Chamando atenção para a perda da centralidade do código no civil law,
refletem Drummond e Crocetti (2012, p. 75):
Dessa forma, percebe-se claramente que a contemporaneidade exige uma maior atividade criativa dos juízes da tradição do Civil Law quando da aplicação do direito, que mesmo permanecendo em grande medida codificado, possui notórias aberturas interpretativas. Operou-se no seio da tradição de Civil Law, assim, adequada modificação quanto ao papel judicial, de modo que do juiz requer-se criatividade ante a incessante força construtiva dos fatos, verdadeiro “direito vivo” que voluntariamente emerge do seio social.

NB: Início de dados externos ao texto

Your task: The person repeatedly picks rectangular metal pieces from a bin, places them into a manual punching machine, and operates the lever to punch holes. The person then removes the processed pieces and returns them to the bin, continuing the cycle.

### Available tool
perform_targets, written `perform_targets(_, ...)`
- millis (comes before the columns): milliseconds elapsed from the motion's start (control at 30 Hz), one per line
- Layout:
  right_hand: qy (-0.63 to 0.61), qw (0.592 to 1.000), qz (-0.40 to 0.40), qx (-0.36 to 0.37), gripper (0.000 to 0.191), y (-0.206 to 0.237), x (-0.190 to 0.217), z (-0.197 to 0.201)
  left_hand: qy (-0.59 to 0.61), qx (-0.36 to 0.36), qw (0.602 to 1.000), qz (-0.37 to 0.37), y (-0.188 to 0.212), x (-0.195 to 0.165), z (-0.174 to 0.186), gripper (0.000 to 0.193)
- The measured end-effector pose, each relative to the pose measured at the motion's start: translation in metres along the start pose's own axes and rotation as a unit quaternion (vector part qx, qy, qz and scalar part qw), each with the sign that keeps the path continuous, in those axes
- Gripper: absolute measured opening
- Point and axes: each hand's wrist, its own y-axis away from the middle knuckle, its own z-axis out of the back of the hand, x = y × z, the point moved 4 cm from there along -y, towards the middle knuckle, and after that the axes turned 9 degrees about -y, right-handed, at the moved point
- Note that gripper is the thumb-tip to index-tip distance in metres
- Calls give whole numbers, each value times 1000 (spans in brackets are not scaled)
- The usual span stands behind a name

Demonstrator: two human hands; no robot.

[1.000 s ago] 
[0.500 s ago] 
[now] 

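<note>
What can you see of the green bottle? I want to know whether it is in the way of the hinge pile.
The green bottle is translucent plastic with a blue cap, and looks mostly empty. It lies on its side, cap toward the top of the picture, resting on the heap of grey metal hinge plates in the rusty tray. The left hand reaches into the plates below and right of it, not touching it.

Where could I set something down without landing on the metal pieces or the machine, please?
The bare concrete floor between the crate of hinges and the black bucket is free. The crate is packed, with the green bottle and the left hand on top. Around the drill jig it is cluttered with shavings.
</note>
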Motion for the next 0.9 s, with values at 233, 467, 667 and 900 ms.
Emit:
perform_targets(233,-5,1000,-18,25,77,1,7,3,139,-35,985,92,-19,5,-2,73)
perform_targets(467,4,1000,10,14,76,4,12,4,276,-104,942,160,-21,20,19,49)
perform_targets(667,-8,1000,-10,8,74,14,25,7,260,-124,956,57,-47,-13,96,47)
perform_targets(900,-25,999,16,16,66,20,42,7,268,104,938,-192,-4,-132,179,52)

Verificadas contradições entre os pronunciamentos jurisprudenciais,
demandaram-se novos mecanismos para assegurar-se a segurança jurídica, para
além da mera confiança na exatidão das respostas hauríveis do texto legal. Segundo
observa Chevallier (2009, p. 170-171):
A desordem normativa que se torna a regra nas sociedades contemporâneas, engendra uma série de efeitos perversos - segundo o Conselho de Estado (2006), isso conduz ao desnorteio dos usuários e à insegurança dos operadores econômicos, deixando os juízes perplexos -, o que exige remediá-la. É indispensável restabelecer um princípio de coerência, superando as contradições aparentes, a fim de permitir à regra continuar a produzir o seu efeito normativo: a jurisprudência e a doutrina contribuem ativamente a esse esforço de sistematização, que conduzirá a pensar que, ao menos formalmente, a pirâmide está sempre de pé.
Na jurisprudência, portanto, encontrou-se um dos principais meios de
incremento da segurança jurídica. E foi voltando os olhos ao common law que os
países de tradição romano-germânica vislumbraram, em institutos como a
vinculação do precedente, alternativas visando alcançar a coerência dos
pronunciamentos dos tribunais, tomando-se como paradigma não somente as leis,
mas a jurisprudência dominante, à qual se buscou conferir, quando não a vinculação
propriamente dita (caso das súmulas vinculantes brasileiras), pelo menos grande
peso persuasivo. Segundo Amaral (2011, p. 204):
[...] o peso específico dos precedentes jurisprudenciais no sistema romano- germânico (as súmulas, prejulgados) é, por certo, adaptação do stare decisis do Common Law. E, por sua vez, a crescente massa de matéria legislada (regras de elaboração sistemática, direito escrito) nos países do Common Law é, por certo, influência do sistema Civil Law.
Também no Brasil emerge a segurança jurídica como elemento essencial,
com a proteção à coisa julgada e a criação de mecanismos aptos a garantir a
previsibilidade das decisões judiciais. Não obstante, observou-se uma certa
resistência à doutrina da vinculação obrigatória dos precedentes, como registra
Ortolan (2012, p. 37):
Assim, a resposta para a indagação inicialmente formulada poderia estar no apego do direito brasileiro à tradição da civil law. Ou seja, não se desenvolveu até agora uma doutrina da vinculação obrigatória dos precedentes em nosso país, a despeito de admitirmos o controle de constitucionalidade pela via concreta, incidental, em razão do nosso apego ao dogma da estrita aplicação da lei da civil law, do qual decorre a inabalável garantia ao livre convencimento de nossos juízes, desde a jurisdição ordinária até a mais alta Corte.